With the pictures removed, please write out every line below exactly as given.

* [THE DATA]
*** Block opens ***

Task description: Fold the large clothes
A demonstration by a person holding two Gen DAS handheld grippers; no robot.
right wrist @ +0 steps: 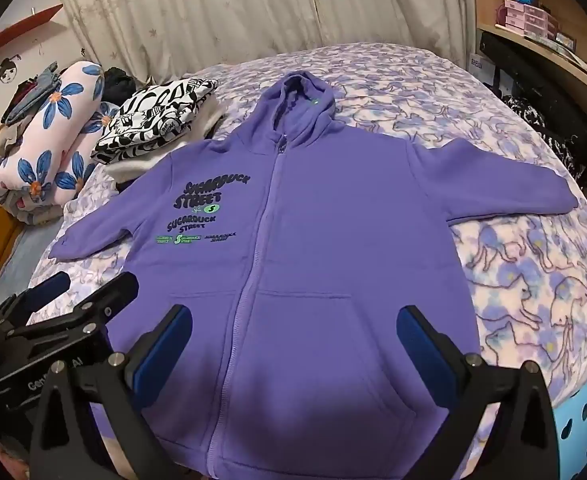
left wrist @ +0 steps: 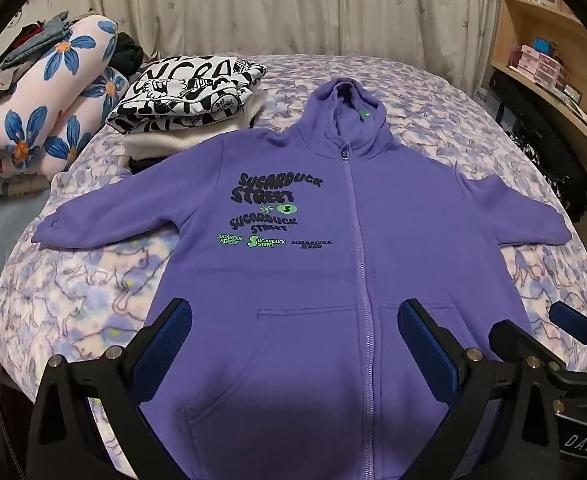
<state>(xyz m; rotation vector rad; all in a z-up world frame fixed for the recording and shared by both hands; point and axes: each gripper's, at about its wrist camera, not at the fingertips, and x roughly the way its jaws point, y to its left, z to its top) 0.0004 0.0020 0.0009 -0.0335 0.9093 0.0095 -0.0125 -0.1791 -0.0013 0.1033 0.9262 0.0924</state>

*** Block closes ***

* [TASK RESULT]
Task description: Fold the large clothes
A demonstration by a person holding two Gen DAS handheld grippers; no robot.
right wrist @ +0 steps: 
left wrist @ +0 steps: 
<state>(xyz m; rotation vector rad; all in a z-up world frame fixed for the recording and shared by both hands; point and axes: each gripper's, at about its wrist camera, not at the fingertips, and x roughly the way its jaws point, y to its left, z to its top) 0.0004 0.0020 0.0009 -0.0335 0.9093 0.0095 -0.0125 -0.1791 -0.0013 0.1033 0.9262 0.0924</state>

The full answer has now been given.